-
-
Notifications
You must be signed in to change notification settings - Fork 918
Description
Environment:
- Windows 7 64-bit
- Ruby 2.0.0 p353 32-bit
- Nokogiri 1.6.1 x86-mingw32
I've a 5GB XML file with the following structure:
<BATCH>
<BATCH_TYPE>ALL</BATCH_TYPE>
<BATCH_UPDATE>RELOAD</BATCH_UPDATE>
<BATCH_ID>0815</BATCH_ID>
<BATCH_CHANGE TYPE="UPDATE_CONTENT_A">
<CONTENT_A>
...
</CONTENT_A>
</BATCH_CHANGE>
<BATCH_CHANGE TYPE="UPDATE_CONTENT_B">
<CONTENT_B OBJECT_A="abcdefg" OBJECT_B="0123456" BEGIN="000000000" END="000000500">
...
</CONTENT_B>
</BATCH_CHANGE>
<BATCH>
total count of CONTENT_A: 1,261,642
total count of CONTENT_B: 10,707,587
I use the READER to go thru those XML files and analyse the data of CONTENT_A and CONTENT_B for which I would need to consider also values which are on node attributes within the nodes of CONTENT_A and CONTENT_B.
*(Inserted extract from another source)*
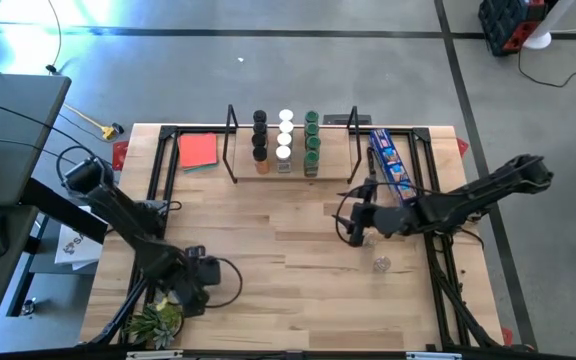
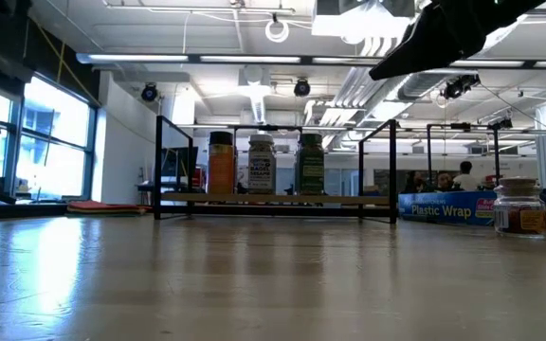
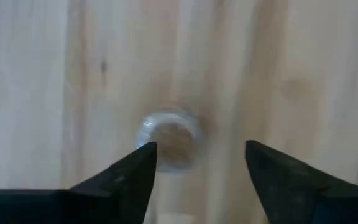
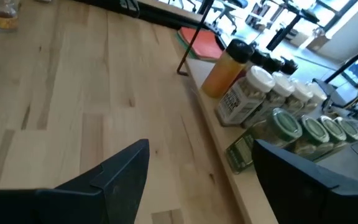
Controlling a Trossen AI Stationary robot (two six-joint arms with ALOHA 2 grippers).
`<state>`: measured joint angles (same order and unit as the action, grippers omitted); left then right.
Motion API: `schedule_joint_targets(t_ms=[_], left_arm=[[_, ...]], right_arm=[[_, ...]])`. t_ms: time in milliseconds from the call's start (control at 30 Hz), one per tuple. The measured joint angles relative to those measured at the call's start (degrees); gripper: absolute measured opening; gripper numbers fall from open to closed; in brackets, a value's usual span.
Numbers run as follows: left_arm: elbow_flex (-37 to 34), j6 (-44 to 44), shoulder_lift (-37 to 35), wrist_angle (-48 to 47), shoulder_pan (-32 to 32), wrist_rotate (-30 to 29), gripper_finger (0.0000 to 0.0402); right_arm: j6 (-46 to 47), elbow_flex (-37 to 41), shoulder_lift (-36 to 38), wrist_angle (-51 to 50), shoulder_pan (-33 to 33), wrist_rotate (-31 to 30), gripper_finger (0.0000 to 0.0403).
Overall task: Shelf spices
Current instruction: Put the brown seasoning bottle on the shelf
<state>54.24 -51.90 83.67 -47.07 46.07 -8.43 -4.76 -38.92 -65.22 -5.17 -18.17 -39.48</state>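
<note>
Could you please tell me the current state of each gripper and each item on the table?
Left gripper: open, above a clear-lidded jar standing on the table.
Right gripper: open, empty, in front of the shelf.
Shelved jars: upright, lids on, in three rows.
Loose jar: upright on the table, untouched.
Blue packet: lying flat beside the shelf.

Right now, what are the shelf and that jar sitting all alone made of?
The shelf looks like pale, matte wood with visible grain, held by thin black frames, probably metal. The lone jar looks like clear glass or plastic; you can see brownish spice through it.
</note>
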Motion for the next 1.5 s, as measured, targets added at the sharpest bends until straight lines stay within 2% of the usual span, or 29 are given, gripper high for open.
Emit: schedule_joint_targets(t_ms=[100,300,567,1000,1100,1267,1500], left_arm=[[0.3,1.2,3.4,-0.4,-1.0,-1.8,0.0256],[0.1,1.6,8.0,-1.4,-2.0,-4.0,0.0254],[0.7,2.5,7.6,3.5,-3.0,-11.4,0.0250],[0.7,5.3,7.5,0.4,-4.4,-9.2,0.0246],[-0.1,5.6,7.5,0.8,-4.9,-7.3,0.0229],[-1.1,4.6,7.4,1.1,-5.7,-6.5,0.0171],[-1.2,10.2,7.5,7.8,-9.0,-7.7,0.0166]], right_arm=[[-0.1,0.0,-0.7,0.2,0.0,0.0,0.0279],[0.5,0.0,-0.8,0.3,0.0,-0.1,0.0279],[1.8,0.0,-0.8,0.4,0.0,0.0,0.0279],[2.4,0.0,-0.8,0.3,0.0,0.0,0.0279],[2.6,0.0,-0.8,0.3,0.0,0.0,0.0279],[3.5,0.0,-0.8,0.3,-0.2,0.0,0.0279],[3.5,0.0,-0.8,0.3,-1.4,0.0,0.0279]])
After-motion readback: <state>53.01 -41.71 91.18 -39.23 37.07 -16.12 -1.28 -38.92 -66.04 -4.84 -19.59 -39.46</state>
The following reader code will explode when it reaches the first <BATCH_CHANGE node:
xmlReader = Nokogiri::XML::Reader(fileXML)
xmlReader.each do |node|
case node.node_type
when 1
@xmlTree.push(node.name)
if node.attributes?
@nodeAttrib = node.attributes
else
@nodeAttrib = {}
end
...
The following reader code works fine for the entire document but doesn't keep the key of the attribute which would be essential for my analysis:
xmlReader = Nokogiri::XML::Reader(fileXML)
xmlReader.each do |node|
case node.node_type
when 1
@xmlTree.push(node.name)
if node.attributes?
g = 0
while g < node.attribute_count do
@nodeAttrib[g] = node.attribute_at(g)
end
else
@nodeAttrib = {}
end
...
It appears that node.attributes is looking at sub-sequential nodes too which causes the memory footprint to grow above the limit ruby can handle while node.attribute_count and node.attribute_at() read just the local node attribute data and therefore behave as expected.
As there is no node.attribute_key_at() available I currently exclude the node which causes trouble from the node.attributes lookup which makes the reader go thru the XML file as follows:
xmlReader = Nokogiri::XML::Reader(fileXML)
xmlReader.each do |node|
case node.node_type
when 1
@xmlTree.push(node.name)
if node.attributes? && (node.name != "BATCH_CHANGE")
@nodeAttrib = node.attributes
else
@nodeAttrib = {}
end
...
As the last code example works there seems to be a problem with node.attributes when there are millions of child-nodes present which also contain attributes. Strangely only node.attributes is affected while node.attribute_count and node.attribute_at() work fine.